▶ WORK REQUEST:
Copy out the data below from the line containing "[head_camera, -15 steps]" to the line containing "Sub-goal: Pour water", both lines included, with all images left out.

------ LISTED RECORDS ------

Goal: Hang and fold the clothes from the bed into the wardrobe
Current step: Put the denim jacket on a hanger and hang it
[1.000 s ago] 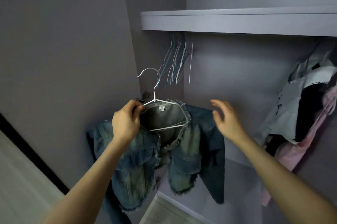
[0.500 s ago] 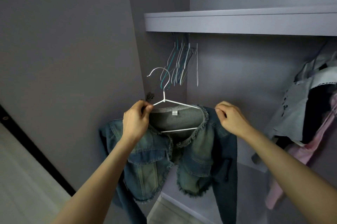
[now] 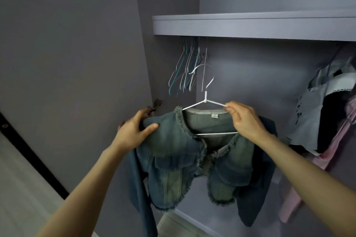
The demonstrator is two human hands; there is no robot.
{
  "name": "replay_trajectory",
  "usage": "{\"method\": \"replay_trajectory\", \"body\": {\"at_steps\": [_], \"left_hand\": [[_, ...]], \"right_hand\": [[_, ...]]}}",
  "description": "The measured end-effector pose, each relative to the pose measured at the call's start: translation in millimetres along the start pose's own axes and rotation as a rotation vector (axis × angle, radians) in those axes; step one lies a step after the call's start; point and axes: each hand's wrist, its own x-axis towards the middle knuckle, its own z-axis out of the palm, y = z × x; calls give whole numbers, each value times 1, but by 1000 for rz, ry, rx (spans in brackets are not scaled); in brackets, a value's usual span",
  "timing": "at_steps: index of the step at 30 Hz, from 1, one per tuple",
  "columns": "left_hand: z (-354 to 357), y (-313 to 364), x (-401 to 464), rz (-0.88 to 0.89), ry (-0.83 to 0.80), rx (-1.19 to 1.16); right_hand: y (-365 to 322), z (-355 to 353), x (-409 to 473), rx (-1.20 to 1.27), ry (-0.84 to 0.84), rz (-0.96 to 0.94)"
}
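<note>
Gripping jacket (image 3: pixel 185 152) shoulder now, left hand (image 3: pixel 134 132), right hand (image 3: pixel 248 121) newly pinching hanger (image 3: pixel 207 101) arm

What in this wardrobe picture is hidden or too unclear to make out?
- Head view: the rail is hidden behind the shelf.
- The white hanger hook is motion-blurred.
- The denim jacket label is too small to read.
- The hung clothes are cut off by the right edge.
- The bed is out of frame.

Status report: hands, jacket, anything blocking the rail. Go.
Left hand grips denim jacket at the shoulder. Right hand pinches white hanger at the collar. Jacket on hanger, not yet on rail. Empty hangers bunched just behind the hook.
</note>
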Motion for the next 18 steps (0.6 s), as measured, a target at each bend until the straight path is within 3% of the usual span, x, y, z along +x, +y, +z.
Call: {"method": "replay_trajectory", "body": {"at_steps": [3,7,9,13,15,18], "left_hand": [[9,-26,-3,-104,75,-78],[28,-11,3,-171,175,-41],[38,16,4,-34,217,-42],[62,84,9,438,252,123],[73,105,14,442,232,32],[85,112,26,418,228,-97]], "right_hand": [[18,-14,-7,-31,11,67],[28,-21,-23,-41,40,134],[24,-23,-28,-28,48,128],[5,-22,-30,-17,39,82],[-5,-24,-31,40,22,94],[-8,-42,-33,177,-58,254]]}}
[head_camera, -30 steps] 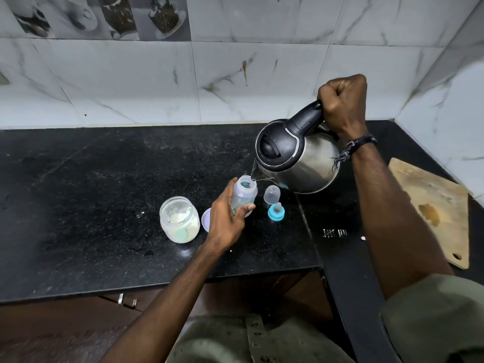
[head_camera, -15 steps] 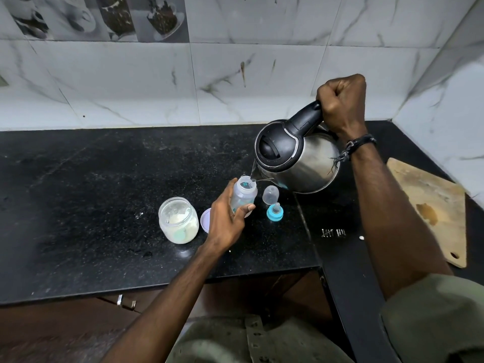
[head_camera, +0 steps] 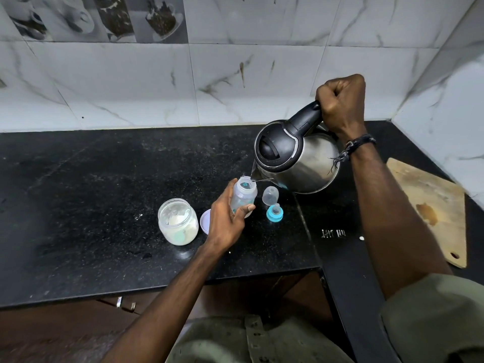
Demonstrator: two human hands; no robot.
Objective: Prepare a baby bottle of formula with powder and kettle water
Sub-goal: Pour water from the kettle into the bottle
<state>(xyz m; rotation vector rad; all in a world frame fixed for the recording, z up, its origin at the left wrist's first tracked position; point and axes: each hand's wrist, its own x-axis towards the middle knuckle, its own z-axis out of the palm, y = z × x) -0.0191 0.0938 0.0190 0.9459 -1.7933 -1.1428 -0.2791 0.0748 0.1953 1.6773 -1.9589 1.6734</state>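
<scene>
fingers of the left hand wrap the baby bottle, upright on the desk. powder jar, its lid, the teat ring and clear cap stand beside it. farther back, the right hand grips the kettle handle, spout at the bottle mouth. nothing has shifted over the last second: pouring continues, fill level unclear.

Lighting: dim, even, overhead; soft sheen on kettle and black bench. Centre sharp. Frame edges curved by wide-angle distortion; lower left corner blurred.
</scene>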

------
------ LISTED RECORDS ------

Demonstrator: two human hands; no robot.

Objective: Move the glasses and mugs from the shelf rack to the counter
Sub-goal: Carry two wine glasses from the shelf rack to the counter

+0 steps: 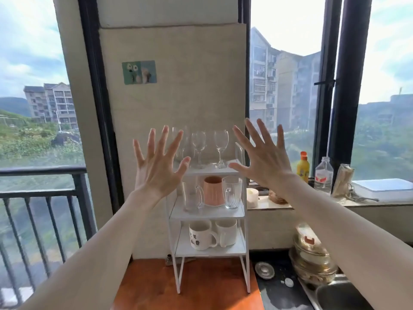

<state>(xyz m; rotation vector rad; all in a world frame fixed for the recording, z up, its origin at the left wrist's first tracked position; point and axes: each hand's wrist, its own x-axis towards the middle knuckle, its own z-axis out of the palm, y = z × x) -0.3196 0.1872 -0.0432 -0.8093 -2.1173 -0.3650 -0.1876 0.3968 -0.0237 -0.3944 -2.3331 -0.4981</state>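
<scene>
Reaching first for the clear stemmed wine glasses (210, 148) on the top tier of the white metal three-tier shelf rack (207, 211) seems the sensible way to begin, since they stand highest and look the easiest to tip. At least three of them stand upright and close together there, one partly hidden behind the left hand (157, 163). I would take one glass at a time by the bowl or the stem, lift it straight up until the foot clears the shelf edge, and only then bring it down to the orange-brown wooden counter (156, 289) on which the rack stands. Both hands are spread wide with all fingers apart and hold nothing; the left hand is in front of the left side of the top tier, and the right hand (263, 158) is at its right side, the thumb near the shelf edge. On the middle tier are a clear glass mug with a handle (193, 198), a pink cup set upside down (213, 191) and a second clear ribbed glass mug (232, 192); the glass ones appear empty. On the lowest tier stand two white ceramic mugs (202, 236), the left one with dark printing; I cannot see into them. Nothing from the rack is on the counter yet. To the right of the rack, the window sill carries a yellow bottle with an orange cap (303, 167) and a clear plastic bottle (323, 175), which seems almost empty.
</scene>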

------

▶ OUTPUT BELOW:
[head_camera, -15 steps] 
[head_camera, +0 steps] 
Demonstrator: two human hands; no robot.
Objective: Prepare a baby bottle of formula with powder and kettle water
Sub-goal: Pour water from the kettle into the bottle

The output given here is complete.